The top floor of Robinson Hall is a ghost town.
Following a decline in overall on-campus undergraduate enrollment, the occupancy for the residential hall saw a decline of more than 60 students, from 182 to 121. As a consequence, the entire top floor of the building has been left vacant this semester.
University officials point to Robinson’s two-room, two-person layout, which is reflected by a 7.5-percent room and board rate increase, for the decreased interest.
However, Campbell, Celani, Fabiano and Kesseler halls reflect a 15-percent rate increase, and each saw an increase in occupancy this year.
“Only a couple students signed up to live on that floor, and we had a couple Resident Assistants resign over the summer,” said Director of Residence Life Joan Schmidt. “It was convenient and made the most sense not to staff the top floor and move the students who registered there.”
The students who signed up to live on the top floor were reassigned to a different area of Robinson.
Due to the reduced occupancy, Barnes Hall residence hall director Luanne Goffnett has assumed responsibilities for Robinson Hall as well. To manage the addition of another community, the staff will oversee both buildings and both Hall Councils, which were merged to form one large group.
“I have been very strategic in setting up office hours so that I am visible to students in both buildings,” Goffnett said. “In addition, I walk the floors in both buildings at least once a week, I am present at all hall activities, and I start each day by physically visiting each desk to see how things are going.”
As for Robinson residents, students are experiencing a quieter environment this year compared to previous years.
“I love it here,” Battle Creek freshman Cameron Washington said. “There’s more space with only two people, and it’s nice to come home to a calm, quiet place at the end of the day.”
Other students are questioning whether living in Robinson is worth the extra 15 percent, especially with having to share certain aspects with Barnes Hall.

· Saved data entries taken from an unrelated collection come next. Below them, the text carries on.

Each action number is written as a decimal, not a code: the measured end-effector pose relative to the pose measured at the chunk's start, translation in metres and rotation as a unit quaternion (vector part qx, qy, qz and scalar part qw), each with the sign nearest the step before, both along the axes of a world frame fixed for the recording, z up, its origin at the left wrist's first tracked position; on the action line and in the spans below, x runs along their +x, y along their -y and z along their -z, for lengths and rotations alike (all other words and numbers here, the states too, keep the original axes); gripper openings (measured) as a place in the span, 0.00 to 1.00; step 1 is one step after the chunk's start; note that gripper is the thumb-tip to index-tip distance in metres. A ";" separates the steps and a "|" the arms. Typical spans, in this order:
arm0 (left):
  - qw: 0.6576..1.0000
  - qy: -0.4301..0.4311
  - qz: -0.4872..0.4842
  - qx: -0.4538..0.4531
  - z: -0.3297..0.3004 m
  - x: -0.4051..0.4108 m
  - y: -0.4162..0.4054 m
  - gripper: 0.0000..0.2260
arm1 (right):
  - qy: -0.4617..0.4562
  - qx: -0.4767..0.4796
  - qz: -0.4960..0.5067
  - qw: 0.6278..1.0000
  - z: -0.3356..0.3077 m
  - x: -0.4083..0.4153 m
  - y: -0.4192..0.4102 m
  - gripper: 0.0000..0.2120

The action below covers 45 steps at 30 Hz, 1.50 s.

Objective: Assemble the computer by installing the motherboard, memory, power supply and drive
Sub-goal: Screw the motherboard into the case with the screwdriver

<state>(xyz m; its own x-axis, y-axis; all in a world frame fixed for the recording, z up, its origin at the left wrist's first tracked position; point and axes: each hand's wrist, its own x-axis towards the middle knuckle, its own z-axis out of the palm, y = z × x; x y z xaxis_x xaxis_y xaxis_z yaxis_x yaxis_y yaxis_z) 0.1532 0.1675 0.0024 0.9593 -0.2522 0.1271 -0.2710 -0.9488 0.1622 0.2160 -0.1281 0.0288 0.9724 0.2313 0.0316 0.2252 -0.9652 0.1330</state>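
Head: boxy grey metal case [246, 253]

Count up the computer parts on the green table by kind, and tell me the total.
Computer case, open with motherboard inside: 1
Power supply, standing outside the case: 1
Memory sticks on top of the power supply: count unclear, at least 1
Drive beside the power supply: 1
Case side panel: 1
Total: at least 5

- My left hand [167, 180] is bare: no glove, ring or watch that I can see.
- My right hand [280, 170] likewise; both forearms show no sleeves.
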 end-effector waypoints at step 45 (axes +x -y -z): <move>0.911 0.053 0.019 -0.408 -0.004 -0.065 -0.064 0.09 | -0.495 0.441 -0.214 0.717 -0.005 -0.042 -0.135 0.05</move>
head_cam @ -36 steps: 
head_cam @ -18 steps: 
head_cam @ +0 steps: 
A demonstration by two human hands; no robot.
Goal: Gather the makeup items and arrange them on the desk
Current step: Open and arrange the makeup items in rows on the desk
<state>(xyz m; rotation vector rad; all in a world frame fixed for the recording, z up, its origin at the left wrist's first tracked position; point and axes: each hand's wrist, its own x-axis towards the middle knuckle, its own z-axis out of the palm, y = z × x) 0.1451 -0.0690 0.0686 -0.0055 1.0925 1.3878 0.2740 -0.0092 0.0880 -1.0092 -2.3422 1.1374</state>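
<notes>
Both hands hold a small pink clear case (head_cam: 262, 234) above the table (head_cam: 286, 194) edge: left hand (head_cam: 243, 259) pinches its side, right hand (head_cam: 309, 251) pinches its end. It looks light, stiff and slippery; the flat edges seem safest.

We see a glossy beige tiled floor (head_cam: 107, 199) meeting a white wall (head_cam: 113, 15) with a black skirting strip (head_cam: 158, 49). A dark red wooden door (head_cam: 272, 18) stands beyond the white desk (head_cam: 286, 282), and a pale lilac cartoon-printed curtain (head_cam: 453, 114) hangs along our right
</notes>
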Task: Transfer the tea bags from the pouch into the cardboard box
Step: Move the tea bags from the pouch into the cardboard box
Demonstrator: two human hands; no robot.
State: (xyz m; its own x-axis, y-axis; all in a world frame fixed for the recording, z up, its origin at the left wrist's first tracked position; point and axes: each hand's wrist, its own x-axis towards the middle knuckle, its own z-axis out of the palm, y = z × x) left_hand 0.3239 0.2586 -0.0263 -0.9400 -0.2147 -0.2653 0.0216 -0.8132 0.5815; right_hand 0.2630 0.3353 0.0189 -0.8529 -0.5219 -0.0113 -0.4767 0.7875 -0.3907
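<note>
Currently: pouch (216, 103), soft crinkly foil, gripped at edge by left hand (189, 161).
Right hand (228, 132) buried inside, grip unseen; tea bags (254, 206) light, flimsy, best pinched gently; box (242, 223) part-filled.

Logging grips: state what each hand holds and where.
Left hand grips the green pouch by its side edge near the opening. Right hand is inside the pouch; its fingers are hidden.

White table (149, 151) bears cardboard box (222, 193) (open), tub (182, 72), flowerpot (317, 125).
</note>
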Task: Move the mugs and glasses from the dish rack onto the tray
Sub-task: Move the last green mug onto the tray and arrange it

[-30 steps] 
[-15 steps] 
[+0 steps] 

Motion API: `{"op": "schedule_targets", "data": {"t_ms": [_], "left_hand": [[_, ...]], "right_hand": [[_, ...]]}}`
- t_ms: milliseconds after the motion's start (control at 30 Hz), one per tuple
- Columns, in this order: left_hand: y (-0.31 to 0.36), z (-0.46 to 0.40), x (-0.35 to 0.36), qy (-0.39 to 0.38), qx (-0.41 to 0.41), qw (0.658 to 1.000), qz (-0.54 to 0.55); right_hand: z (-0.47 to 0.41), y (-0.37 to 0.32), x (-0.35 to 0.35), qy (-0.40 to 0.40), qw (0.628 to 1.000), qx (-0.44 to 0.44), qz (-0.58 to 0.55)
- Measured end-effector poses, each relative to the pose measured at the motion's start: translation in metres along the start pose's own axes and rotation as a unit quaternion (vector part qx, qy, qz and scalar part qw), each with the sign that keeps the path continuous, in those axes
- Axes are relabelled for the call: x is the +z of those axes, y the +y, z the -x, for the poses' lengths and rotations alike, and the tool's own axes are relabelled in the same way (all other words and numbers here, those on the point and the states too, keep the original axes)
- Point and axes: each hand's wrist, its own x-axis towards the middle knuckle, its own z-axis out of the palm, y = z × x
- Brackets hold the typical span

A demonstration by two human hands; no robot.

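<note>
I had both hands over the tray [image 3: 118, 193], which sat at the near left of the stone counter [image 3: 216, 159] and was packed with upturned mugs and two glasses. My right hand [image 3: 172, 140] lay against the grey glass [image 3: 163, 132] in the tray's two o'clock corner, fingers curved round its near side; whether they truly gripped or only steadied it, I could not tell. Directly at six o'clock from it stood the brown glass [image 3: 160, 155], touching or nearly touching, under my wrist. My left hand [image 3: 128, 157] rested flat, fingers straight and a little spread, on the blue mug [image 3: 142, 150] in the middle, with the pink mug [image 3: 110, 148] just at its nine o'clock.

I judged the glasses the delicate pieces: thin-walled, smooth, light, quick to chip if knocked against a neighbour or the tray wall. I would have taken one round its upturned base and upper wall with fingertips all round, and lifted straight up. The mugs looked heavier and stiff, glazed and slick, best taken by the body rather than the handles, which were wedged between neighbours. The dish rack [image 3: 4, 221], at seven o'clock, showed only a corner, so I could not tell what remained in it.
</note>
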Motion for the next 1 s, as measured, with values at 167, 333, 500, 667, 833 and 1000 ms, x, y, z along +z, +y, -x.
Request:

“It’s not really worth the money right now if we have to share hall council and our RHD and miss out on other benefits that some halls have, like a workout room and air conditioning,” said Kelsey Hickey, a Warren sophomore.
Residence Life is still discussing options they have should enrollment remain stagnant or continue on a downward trend.
“We are talking about a number of things, but everything is so preliminary,” Schmidt said. ”Nothing is set in stone.”
Even though enrollment was down this year, Schmidt said Robinson continues to attract students.
“While nothing is absolutely certain yet, our numbers at CMU & You Day were much better,” Schmidt said. “We are very hopeful for the future.”